== WHAT TO WORK ON ==
Copy out only the lines running from the one that contains "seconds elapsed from" through the end of the listing. Pictures stay out.

== DATA SEGMENT ==

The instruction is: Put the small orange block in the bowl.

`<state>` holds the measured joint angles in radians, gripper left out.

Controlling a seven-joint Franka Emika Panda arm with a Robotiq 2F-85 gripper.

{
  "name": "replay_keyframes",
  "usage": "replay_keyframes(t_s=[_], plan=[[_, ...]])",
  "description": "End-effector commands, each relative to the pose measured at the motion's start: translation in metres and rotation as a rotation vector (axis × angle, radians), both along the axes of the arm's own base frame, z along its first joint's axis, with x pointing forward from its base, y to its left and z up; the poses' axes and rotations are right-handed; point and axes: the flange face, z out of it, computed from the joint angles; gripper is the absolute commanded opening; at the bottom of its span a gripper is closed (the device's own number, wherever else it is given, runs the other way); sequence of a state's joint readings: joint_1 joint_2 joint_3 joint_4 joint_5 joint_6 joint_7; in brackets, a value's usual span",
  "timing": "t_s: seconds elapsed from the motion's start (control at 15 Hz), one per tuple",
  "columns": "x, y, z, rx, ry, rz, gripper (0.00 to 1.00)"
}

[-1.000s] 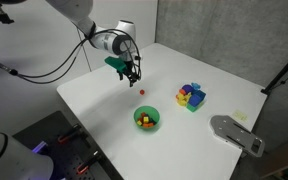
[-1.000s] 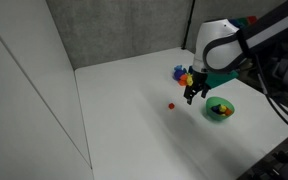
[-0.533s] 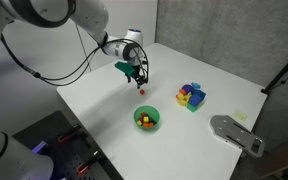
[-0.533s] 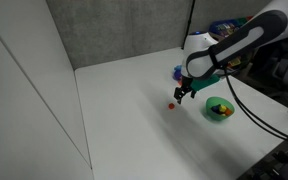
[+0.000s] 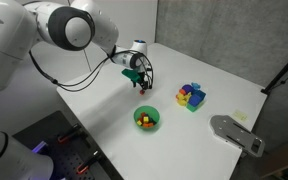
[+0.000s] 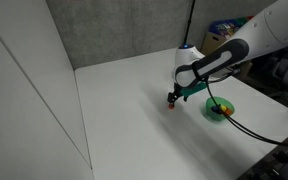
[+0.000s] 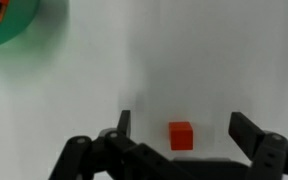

== WRITTEN RESPONSE ==
  "timing": "t_s: seconds elapsed from the motion's start (control at 15 Hz), one per tuple",
  "columns": "x, y, z, rx, ry, rz, gripper (0.00 to 1.00)"
}

[-1.000s] 
[-1.000s] 
[-0.533s] 
[-0.533s] 
[+0.000s] 
[+0.000s] 
[+0.000s] 

With this, the exercise has been completed.